Nitrogen hybridization: sp² (NOT sp³). The lone pair is in a p orbital participating in resonance, not a tetrahedral lone pair. Geometry = trigonal planar (120°).
Which bonds rotate? Only φ (N–Cα) and ψ (Cα–C'). The peptide bond (C'–N) CANNOT rotate. These two angles determine all secondary structure.
Trans vs Cis: Trans is ~1000:1 favored (R groups on opposite sides = less steric strain). Exception: X-Pro bonds are only ~30:1 trans:cis because Pro's ring minimizes the steric difference.
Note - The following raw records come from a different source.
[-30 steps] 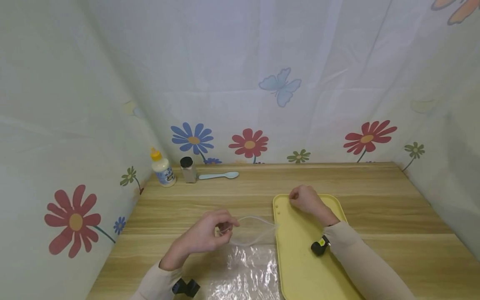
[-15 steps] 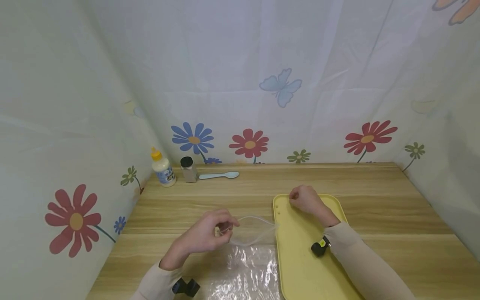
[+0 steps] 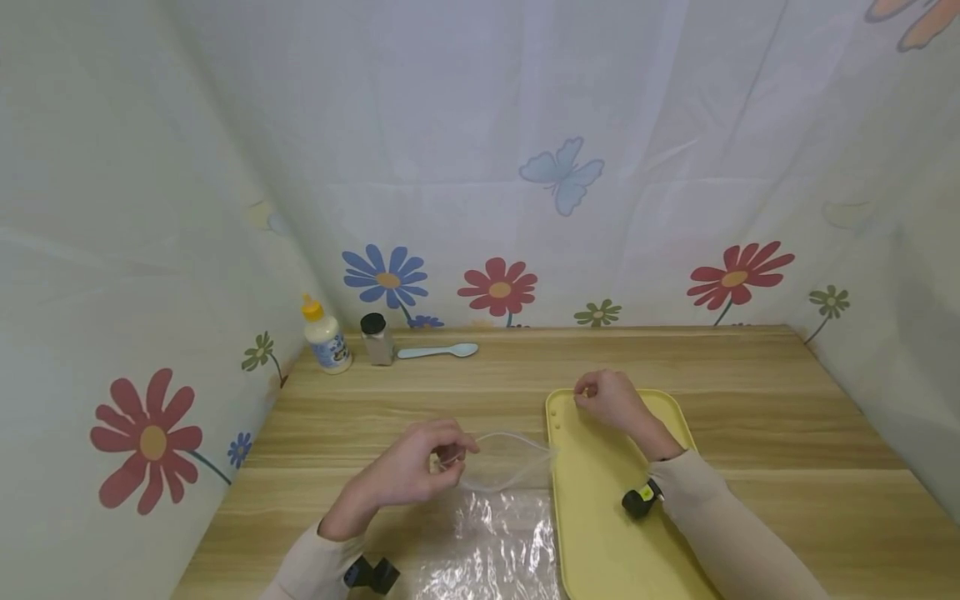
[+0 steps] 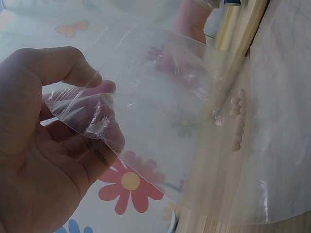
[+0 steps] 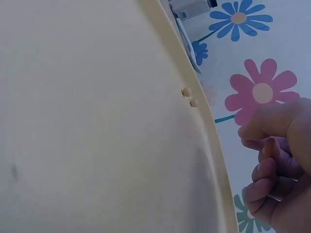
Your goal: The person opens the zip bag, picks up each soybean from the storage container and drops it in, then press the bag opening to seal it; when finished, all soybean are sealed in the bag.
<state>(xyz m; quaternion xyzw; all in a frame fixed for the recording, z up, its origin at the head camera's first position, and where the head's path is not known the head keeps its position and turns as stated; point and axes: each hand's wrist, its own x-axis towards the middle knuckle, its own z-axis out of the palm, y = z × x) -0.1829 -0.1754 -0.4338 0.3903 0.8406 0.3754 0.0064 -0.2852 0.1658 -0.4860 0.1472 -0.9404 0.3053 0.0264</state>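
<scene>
My left hand (image 3: 420,462) pinches the edge of a clear zip bag (image 3: 506,521) at its left corner, and the bag's mouth gapes. In the left wrist view, several small pale balls (image 4: 240,121) lie in a row, seen through the clear plastic. My right hand (image 3: 611,400) is over the far end of a yellow tray (image 3: 607,517), with its fingers curled and its thumb and index fingertips close together. I cannot tell whether something small sits between them. Two small balls (image 5: 186,92) lie on the tray near its edge.
A glue-like bottle (image 3: 327,343) with a yellow cap, a small black-lidded jar (image 3: 377,343) and a light blue spoon (image 3: 438,352) stand or lie at the back left of the wooden table (image 3: 780,417). A flower-print curtain (image 3: 450,208) encloses the table.
My right hand has shifted slightly left over the far end of the tray within the last half second. The left hand and the bag have kept their place.
</scene>
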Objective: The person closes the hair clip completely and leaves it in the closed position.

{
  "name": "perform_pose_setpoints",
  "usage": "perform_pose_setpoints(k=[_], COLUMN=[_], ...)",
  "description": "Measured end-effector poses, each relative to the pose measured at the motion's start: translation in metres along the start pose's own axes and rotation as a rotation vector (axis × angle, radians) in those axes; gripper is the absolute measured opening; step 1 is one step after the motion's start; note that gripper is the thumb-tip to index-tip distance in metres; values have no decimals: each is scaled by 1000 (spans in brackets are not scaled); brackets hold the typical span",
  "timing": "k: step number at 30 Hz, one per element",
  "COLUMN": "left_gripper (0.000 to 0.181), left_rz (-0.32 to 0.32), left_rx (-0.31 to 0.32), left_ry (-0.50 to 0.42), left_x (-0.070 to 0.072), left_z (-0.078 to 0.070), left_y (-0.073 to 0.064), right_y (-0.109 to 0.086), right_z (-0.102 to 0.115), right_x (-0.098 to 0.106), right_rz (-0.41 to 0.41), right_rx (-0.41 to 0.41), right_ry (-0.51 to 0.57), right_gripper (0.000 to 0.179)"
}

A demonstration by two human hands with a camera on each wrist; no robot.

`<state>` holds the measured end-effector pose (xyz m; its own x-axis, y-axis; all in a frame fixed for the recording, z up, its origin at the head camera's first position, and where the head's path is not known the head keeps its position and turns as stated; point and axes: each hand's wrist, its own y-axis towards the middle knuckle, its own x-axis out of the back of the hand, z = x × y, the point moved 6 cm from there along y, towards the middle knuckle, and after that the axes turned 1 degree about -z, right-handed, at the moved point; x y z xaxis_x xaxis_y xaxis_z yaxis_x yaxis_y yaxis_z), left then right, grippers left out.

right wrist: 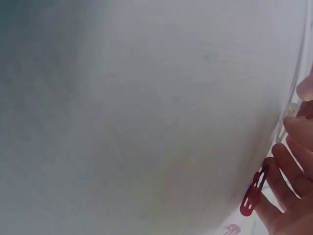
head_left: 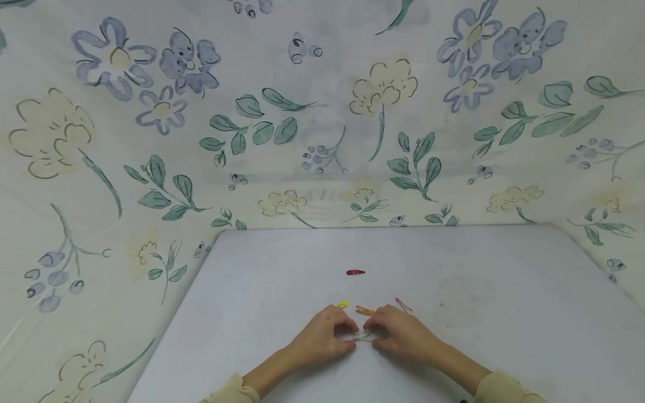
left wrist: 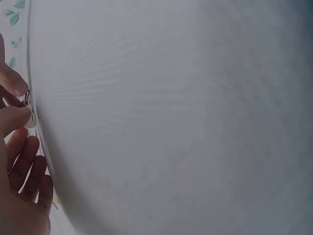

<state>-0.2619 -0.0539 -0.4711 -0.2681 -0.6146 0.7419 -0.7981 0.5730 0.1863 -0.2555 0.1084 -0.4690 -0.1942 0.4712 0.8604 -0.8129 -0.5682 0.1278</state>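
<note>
A small white snap hair clip [head_left: 361, 337] is between my two hands, low over the white table. My left hand [head_left: 322, 337] pinches one end with thumb and fingertips. From the other side my right hand [head_left: 405, 338] pinches it too. Part of the white clip [right wrist: 292, 109] shows past the fingertips in the right wrist view. Just beyond the hands lie a yellow hair clip [head_left: 342, 304], an orange hair clip [head_left: 365, 310] and a pink hair clip [head_left: 403, 305]. Farther back lies a red hair clip [head_left: 355, 272].
The white tabletop [head_left: 282, 263] stretches out around the hands on both sides. A flower-patterned cloth [head_left: 322, 140] rises behind the table and along its sides. At the bottom edge, near the right sleeve, a small dark thing [head_left: 464, 401] is only partly visible.
</note>
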Motion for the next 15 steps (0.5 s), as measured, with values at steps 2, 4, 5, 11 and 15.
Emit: perform_pose_setpoints(k=[2,4,5,11,15], left_gripper=[20,19,19,17,15], left_rz=[8,15,15,13,12], left_rx=[-13,-21,-28,-52,-67], left_ry=[16,28,36,74,94], left_x=[-1,-2,-2,-3,-4], left_z=[-1,-2,-2,-3,-2], left_y=[0,1,1,2,2], right_y=[-1,-2,-2,-2,-1], right_z=[2,4,5,7,6], right_x=[0,1,1,2,-1], right_rz=[-6,-18,-22,-30,-14], right_rx=[10,26,33,66,54], right_ry=[-21,-39,-51,-90,-88], right_gripper=[24,24,23,19,18])
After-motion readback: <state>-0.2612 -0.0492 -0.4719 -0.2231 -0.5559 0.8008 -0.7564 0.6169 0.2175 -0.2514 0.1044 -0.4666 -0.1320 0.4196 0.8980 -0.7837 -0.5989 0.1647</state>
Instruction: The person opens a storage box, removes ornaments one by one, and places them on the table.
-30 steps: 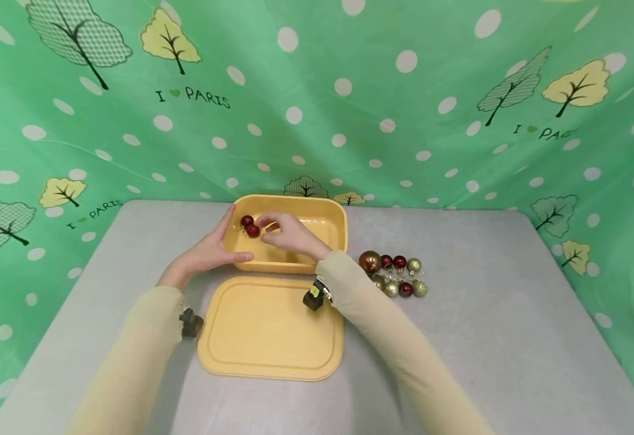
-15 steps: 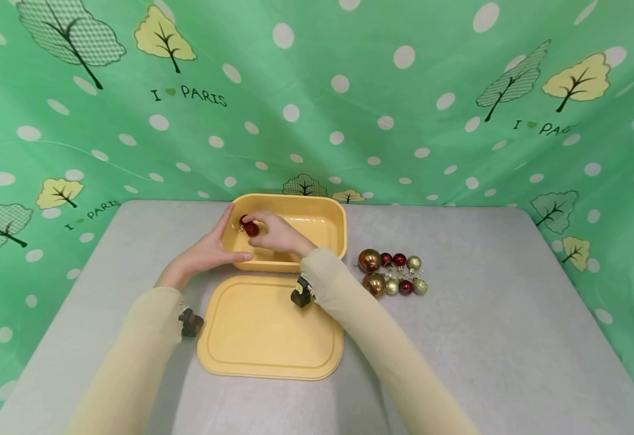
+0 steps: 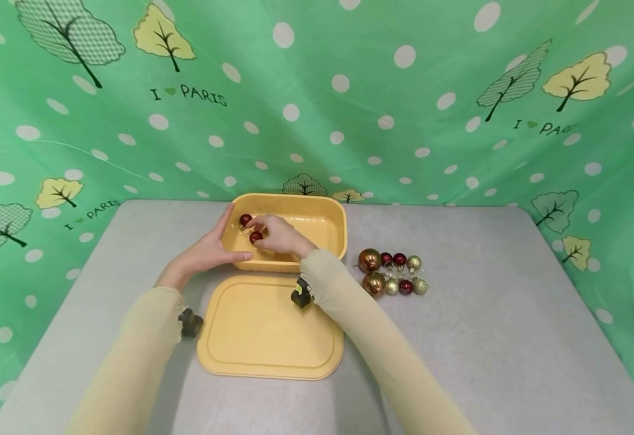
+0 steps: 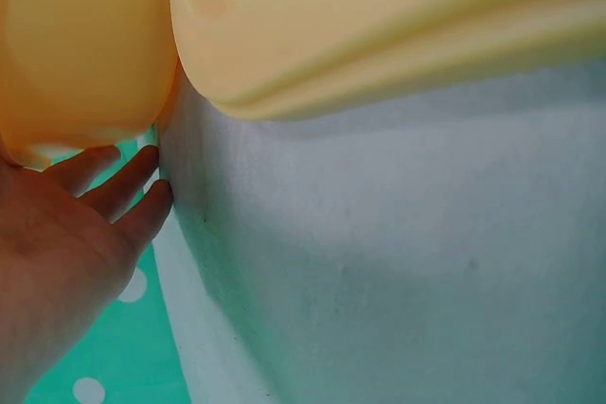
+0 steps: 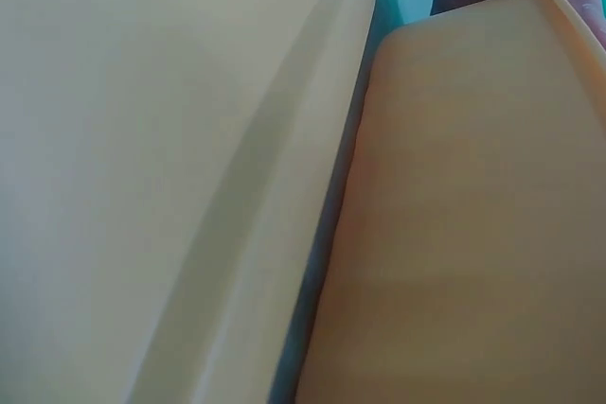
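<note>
In the head view a yellow rectangular box (image 3: 318, 210) stands at the back of the table. My left hand (image 3: 205, 251) rests against its left end, thumb along the front rim and fingers fairly straight. The left wrist view shows those fingers (image 4: 123, 186) by the box's outer wall. Inside the box, at its left end, my right hand (image 3: 280, 234) pinches a small dark red Christmas bauble (image 3: 256, 238) between thumb and curled fingers. Another dark red bauble (image 3: 245, 220) lies just beyond its fingertips. In the right wrist view the box's outer wall (image 5: 464, 196) hides the right hand.
The yellow lid (image 3: 270, 329) lies flat in front of the box, under my right wrist. Right of the box sit two rows of baubles, with large copper ones (image 3: 373, 284), small red ones (image 3: 406, 287) and gold ones (image 3: 420, 287). A green polka-dot cloth (image 3: 317, 90) hangs behind the grey table (image 3: 491, 326).
My right hand has moved left onto the red baubles, and the nearer one has shifted slightly toward me and to the right. My left hand has stayed at the box's end.
</note>
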`<state>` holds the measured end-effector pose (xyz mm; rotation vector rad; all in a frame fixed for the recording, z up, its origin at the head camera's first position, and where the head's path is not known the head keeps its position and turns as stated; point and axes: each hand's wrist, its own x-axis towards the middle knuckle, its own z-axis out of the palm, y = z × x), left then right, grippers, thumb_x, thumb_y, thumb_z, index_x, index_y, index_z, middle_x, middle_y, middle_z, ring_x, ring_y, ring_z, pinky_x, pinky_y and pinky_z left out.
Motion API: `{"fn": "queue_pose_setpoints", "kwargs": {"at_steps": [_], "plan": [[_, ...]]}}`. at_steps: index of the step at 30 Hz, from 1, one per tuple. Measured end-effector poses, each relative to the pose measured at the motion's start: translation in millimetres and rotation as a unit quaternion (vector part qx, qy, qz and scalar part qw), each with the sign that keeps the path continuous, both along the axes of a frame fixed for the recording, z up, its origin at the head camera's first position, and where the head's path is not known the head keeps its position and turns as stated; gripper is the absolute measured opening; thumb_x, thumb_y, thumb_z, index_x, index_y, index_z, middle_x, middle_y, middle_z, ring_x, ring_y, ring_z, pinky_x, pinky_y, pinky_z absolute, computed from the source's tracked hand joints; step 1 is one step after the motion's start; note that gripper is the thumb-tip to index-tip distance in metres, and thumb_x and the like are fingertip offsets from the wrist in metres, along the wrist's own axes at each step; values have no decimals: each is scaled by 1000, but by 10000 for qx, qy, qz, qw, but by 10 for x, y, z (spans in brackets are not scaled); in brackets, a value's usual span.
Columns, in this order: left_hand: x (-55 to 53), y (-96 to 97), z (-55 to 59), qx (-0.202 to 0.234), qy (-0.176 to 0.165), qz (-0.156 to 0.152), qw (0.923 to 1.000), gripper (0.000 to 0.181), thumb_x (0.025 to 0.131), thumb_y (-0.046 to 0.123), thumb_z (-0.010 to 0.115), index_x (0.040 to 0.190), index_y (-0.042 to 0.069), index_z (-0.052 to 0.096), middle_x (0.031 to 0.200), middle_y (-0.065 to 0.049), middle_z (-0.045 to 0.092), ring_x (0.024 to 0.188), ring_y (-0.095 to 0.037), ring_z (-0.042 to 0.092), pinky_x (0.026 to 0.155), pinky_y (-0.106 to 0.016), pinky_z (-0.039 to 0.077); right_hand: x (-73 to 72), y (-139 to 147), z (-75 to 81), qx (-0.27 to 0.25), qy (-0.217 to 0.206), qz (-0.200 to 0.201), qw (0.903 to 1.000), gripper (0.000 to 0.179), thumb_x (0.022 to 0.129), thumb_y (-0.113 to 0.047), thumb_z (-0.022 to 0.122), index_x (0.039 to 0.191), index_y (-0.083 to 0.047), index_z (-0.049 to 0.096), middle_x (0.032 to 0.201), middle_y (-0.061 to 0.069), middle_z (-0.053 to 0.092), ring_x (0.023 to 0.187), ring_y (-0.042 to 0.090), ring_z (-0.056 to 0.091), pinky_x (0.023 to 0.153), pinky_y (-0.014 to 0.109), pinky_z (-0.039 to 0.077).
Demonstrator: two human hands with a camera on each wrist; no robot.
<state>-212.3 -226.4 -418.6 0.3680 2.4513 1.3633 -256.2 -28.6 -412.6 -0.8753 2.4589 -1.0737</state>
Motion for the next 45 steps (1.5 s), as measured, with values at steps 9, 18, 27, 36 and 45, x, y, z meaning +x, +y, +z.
{"fn": "queue_pose_setpoints", "kwargs": {"at_steps": [9, 18, 27, 36, 45], "plan": [[22, -2, 9, 54, -15, -15, 10000, 118, 82, 24, 78, 153, 25, -16, 159, -16, -10, 144, -39, 1, 112, -57, 11, 32, -4, -23, 137, 215, -184, 9995, 27, 86, 2, 67, 113, -2, 67, 104, 7, 65, 96, 17, 57, 83, 23, 45], [62, 10, -3, -2, -73, 59, 10000, 119, 81, 27, 79, 154, 23, -15, 159, -17, -8, 143, -42, 4, 112, -58, 11, 114, 71, -18, -717, -164, -437, 9963, 27, 86, -2, 71, 112, 2, 67, 105, 9, 66, 94, 19, 61, 81, 20, 47], [74, 24, -3, 30, -87, 56, 9999, 120, 80, 25, 79, 154, 20, -16, 158, -22, -6, 141, -46, 6, 111, -59, 12, 218, 249, 36, -966, -137, -431, 9943, 32, 85, -3, 71, 115, 4, 64, 104, 10, 65, 98, 21, 60, 85, 24, 47], [54, 10, 15, 23, -79, 68, 9999, 121, 80, 26, 80, 154, 23, -16, 159, -21, -6, 142, -44, 7, 112, -58, 13, 286, 495, 162, -1073, -43, -514, 9929, 25, 87, -6, 70, 112, -1, 66, 103, 5, 65, 98, 15, 58, 84, 25, 49], [51, 4, 44, -12, -38, 96, 9999, 120, 81, 27, 79, 154, 23, -16, 159, -17, -9, 143, -40, 2, 113, -55, 9, 383, 757, 290, -1296, 161, -643, 9894, 24, 87, -8, 71, 110, -2, 67, 103, 7, 62, 96, 19, 59, 81, 31, 52]]}}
⚠️ TRAP: "The peptide bond is planar because of hydrogen bonding" — WRONG. H-bonds stabilize secondary structure (α-helices, β-sheets). Planarity comes from resonance. Don't confuse them.
Mnemonic: PVT TIM HALL
Phe · Val · Thr · Trp · Ile · Met · His · Arg* · Leu · Lys
These 10 amino acids cannot be synthesized by humans — they must come from diet.
*Arg is conditionally essential (required during growth, synthesized in adults).
Why can't humans make them? Their carbon skeletons require biosynthetic pathways (like the shikimate pathway for aromatic AAs) that exist in plants, fungi, and bacteria but NOT in animal metabolism. This is why dietary protein quality matters — "complete" proteins contain all essential AAs.
Glucogenic vs Ketogenic:
Purely ketogenic (can only make ketone bodies/acetyl-CoA): Leu, Lys
Both glucogenic & ketogenic: Ile, Phe, Trp, Tyr, Thr
All others: Purely glucogenic (can make glucose)
Branched-Chain AAs (BCAAs): Val, Leu, Ile — all nonpolar, all essential. Metabolized primarily in muscle (not liver). Important in exercise physiology and MSUD (Maple Syrup Urine Disease — deficiency in branched-chain α-keto acid dehydrogenase).